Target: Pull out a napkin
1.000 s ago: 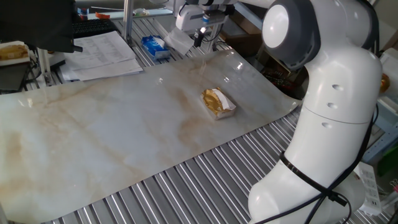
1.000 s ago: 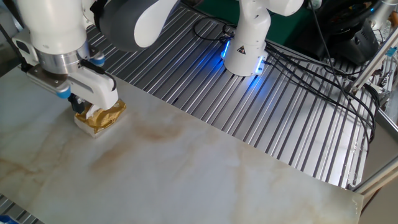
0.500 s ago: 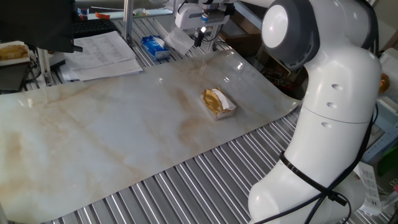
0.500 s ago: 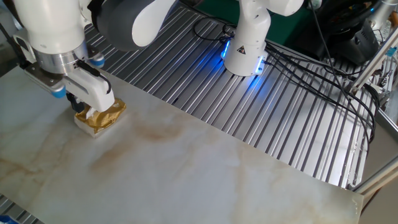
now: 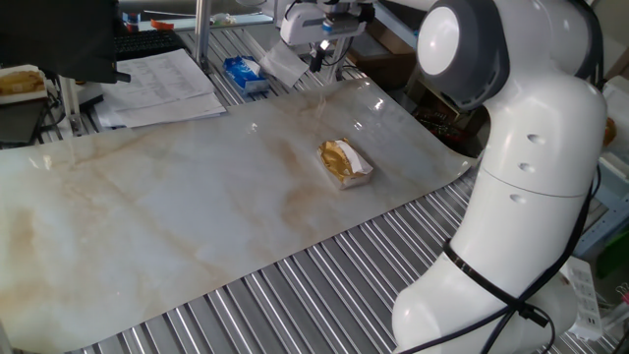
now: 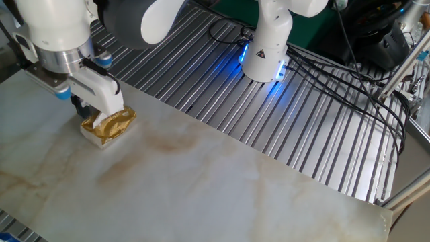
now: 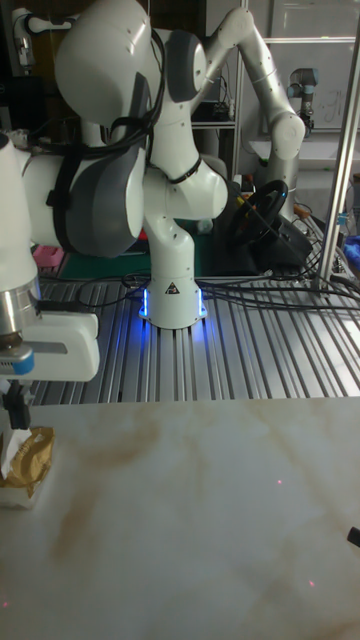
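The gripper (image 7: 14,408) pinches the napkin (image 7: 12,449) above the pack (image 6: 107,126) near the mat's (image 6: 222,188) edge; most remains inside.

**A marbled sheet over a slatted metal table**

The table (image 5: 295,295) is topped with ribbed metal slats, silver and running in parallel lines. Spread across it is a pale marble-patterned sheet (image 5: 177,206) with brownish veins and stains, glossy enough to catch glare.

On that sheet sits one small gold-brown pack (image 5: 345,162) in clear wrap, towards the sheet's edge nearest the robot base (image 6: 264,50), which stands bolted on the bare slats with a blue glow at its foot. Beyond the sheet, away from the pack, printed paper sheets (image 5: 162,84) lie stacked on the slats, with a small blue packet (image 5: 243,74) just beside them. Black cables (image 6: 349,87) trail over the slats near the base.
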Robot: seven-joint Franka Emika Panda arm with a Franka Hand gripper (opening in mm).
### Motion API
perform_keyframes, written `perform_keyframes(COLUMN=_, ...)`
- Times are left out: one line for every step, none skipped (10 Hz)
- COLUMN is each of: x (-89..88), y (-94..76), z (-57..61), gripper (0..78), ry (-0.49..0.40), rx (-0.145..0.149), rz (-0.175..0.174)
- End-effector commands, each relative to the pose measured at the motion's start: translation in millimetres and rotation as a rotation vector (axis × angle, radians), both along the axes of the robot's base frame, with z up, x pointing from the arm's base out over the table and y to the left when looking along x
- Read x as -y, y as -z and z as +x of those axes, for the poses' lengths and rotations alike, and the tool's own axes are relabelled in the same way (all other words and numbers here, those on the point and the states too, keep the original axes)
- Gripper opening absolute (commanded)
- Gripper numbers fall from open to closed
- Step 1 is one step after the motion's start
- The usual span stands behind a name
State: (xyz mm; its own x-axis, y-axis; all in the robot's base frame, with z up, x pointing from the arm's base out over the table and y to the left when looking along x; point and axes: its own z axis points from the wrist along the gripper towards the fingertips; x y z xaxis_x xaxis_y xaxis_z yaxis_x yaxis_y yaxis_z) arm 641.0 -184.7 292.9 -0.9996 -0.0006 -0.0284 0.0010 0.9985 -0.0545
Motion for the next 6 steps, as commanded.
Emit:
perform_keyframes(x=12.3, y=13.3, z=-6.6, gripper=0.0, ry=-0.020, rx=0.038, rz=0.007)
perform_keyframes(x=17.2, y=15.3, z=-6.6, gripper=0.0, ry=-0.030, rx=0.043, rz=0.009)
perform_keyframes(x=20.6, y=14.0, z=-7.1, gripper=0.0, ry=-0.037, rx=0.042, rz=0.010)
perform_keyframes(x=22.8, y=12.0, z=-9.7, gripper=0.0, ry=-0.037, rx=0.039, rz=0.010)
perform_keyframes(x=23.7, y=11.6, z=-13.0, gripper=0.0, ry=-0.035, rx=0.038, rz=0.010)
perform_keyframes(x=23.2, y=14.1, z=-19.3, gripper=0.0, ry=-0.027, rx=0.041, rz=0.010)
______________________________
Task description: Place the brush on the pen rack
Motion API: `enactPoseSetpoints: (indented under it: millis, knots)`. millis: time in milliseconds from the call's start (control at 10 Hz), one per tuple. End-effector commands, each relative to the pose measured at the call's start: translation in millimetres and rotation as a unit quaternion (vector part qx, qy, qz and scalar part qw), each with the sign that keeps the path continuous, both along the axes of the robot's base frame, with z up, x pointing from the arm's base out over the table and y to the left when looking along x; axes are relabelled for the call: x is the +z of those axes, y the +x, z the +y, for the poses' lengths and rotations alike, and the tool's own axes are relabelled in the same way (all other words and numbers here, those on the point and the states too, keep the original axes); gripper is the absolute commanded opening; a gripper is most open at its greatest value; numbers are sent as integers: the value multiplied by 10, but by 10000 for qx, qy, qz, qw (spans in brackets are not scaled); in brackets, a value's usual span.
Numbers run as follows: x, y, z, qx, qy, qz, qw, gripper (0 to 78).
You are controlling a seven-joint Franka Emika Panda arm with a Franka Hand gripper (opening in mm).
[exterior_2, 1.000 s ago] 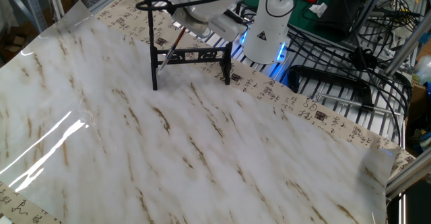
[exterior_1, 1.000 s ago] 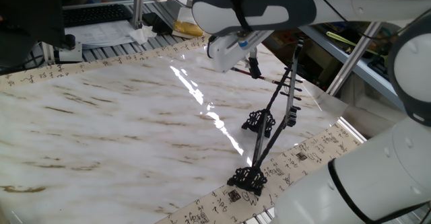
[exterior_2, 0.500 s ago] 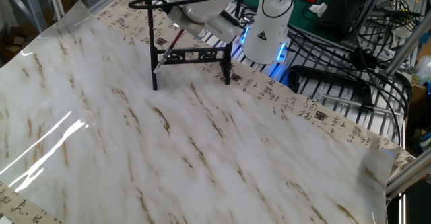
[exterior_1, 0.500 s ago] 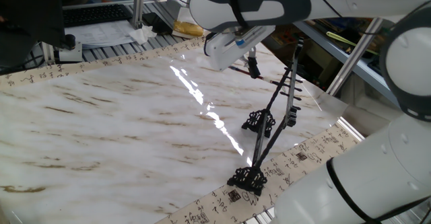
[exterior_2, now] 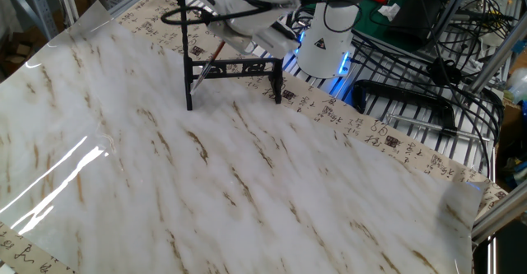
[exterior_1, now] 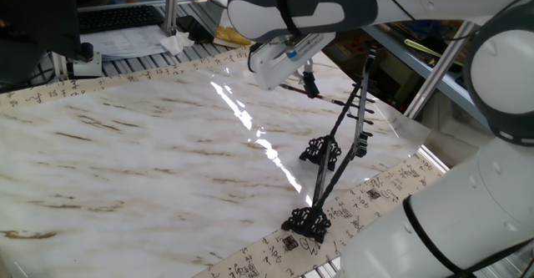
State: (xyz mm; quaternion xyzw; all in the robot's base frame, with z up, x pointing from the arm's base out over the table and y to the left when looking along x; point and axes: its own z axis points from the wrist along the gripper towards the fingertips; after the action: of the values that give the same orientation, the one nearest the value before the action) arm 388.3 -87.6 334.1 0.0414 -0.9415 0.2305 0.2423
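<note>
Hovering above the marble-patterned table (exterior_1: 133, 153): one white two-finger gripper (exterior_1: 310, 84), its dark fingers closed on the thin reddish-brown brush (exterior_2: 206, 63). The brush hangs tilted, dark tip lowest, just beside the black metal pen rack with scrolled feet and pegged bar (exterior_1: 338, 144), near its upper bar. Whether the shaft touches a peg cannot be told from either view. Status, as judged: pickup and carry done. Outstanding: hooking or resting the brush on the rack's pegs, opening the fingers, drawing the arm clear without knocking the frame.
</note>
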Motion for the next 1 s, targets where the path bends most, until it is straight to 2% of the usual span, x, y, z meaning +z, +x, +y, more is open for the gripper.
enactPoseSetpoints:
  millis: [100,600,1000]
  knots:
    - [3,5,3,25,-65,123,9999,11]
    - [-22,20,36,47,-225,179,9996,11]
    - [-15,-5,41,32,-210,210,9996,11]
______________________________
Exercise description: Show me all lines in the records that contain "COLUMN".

Response box:
perform_keyframes, written `perform_keyframes(COLUMN=_, ...)`
- COLUMN is each of: x (-89..88), y (-94..76), z (-57..61), gripper (0..78), ry (-0.49..0.40), rx (-0.145..0.149), rz (-0.175..0.174)

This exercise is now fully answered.